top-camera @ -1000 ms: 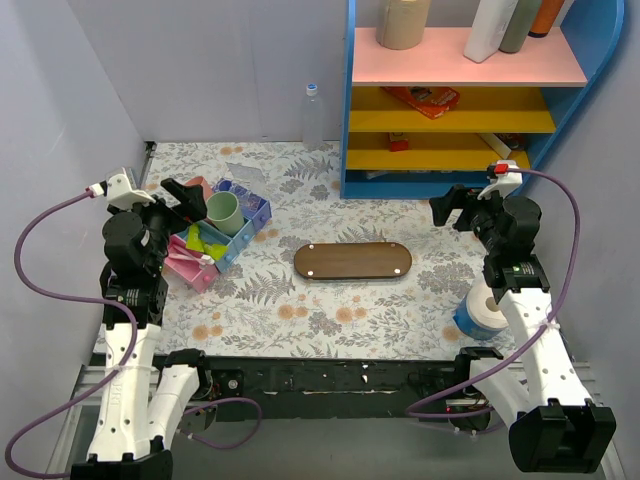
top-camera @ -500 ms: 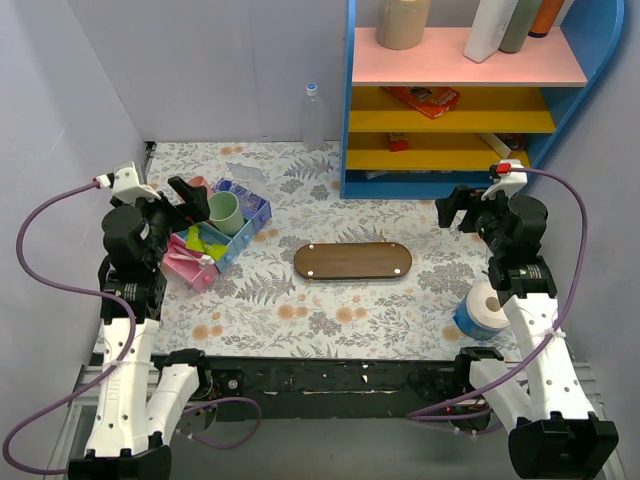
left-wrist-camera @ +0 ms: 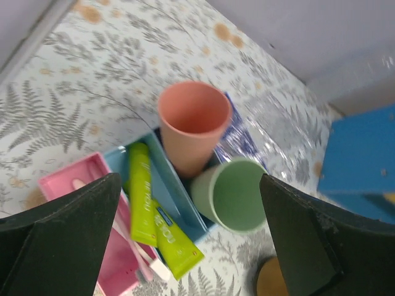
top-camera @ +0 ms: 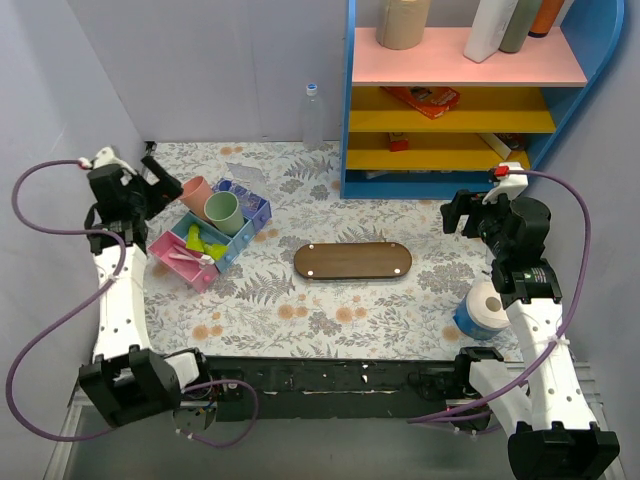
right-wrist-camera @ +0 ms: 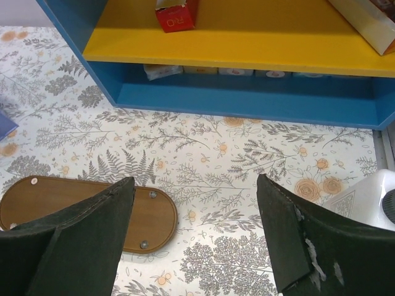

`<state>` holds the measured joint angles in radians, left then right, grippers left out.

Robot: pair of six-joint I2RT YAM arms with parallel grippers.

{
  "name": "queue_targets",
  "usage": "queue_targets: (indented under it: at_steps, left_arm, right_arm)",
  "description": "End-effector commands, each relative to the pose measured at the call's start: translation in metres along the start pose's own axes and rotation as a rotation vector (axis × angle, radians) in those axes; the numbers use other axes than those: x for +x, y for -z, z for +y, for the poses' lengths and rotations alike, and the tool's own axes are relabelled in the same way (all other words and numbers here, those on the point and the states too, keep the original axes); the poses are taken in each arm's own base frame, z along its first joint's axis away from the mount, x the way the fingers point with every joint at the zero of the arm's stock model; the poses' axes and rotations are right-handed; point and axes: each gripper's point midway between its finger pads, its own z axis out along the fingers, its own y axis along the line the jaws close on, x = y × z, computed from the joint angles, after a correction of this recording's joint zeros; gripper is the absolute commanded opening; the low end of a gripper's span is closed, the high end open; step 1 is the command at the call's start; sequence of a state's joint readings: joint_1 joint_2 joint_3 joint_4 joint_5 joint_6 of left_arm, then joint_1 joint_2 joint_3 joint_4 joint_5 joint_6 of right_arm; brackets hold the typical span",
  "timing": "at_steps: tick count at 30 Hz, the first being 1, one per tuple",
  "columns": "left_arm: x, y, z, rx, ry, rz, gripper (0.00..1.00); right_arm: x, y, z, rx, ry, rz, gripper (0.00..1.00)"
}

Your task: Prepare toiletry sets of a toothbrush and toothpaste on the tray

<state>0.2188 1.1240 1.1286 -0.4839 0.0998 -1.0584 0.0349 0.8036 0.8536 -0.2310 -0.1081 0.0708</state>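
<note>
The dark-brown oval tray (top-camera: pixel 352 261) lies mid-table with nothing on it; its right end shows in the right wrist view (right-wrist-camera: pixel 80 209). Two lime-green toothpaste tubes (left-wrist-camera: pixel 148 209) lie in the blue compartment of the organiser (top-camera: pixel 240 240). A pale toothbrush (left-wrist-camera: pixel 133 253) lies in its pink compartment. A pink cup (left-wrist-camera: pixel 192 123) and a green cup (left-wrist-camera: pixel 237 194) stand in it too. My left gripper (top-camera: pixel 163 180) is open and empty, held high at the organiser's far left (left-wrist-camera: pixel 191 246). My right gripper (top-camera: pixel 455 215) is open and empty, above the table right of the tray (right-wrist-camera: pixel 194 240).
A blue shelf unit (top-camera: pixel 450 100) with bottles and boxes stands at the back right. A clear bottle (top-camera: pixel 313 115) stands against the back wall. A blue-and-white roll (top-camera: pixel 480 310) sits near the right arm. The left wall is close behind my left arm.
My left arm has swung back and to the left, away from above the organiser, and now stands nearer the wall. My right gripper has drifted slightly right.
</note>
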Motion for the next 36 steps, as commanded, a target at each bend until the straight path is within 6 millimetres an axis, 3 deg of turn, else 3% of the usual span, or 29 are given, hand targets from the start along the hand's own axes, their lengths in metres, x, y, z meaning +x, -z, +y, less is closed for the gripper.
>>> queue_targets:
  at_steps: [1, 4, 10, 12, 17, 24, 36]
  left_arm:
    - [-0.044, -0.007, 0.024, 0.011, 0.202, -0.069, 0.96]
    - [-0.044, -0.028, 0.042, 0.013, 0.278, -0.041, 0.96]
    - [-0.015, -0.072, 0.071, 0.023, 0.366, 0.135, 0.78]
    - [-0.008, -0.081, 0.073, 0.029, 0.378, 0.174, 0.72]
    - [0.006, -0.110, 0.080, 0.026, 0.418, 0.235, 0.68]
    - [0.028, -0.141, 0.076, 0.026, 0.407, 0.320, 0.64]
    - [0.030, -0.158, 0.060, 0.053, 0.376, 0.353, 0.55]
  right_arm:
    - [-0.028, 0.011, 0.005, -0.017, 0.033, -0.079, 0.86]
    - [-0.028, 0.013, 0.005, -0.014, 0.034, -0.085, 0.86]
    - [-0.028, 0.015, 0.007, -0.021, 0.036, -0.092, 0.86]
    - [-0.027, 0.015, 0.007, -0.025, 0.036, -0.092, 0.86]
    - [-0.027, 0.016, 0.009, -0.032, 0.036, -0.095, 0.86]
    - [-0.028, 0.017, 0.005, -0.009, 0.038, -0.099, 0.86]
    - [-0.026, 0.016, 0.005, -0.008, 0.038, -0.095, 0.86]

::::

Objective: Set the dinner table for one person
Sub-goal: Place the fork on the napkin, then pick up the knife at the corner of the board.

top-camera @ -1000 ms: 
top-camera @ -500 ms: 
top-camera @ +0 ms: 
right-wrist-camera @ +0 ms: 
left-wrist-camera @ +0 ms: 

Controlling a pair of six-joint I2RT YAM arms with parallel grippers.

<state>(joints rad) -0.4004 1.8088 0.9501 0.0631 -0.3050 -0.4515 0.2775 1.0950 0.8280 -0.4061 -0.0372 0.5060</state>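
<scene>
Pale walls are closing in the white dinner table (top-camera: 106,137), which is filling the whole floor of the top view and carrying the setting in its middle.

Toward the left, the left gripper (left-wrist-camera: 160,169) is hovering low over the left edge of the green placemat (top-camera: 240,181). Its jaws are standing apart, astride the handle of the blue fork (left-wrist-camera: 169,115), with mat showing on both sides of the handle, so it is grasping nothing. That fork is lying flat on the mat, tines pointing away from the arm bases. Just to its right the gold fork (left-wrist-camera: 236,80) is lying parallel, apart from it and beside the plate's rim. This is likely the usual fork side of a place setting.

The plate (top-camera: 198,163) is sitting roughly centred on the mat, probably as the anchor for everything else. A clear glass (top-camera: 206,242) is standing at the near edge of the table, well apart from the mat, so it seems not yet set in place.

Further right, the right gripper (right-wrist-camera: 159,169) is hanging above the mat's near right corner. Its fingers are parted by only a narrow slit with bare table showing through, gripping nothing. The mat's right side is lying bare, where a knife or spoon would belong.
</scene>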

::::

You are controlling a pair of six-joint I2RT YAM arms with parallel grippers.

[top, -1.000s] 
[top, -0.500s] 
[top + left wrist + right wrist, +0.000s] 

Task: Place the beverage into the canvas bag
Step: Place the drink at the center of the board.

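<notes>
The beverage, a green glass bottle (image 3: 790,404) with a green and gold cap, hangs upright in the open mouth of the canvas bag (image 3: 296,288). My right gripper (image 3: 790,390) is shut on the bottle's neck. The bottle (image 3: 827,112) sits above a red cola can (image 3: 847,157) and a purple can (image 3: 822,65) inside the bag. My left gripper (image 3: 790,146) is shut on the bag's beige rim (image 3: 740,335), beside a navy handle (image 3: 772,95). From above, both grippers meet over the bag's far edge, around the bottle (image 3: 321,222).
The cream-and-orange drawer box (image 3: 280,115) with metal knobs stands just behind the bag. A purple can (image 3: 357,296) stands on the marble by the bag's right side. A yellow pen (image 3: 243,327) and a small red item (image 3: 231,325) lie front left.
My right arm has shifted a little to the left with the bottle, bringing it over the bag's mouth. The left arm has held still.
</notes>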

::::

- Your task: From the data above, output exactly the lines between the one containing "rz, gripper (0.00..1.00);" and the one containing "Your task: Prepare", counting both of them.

- Expected answer:
  "columns": "left_arm: x, y, z, rx, ry, rz, gripper (0.00..1.00); right_arm: x, y, z, rx, ry, rz, gripper (0.00..1.00)"
}

Your task: Prepare toiletry sets of a toothbrush and toothpaste on the tray

Nothing else is needed for the answer.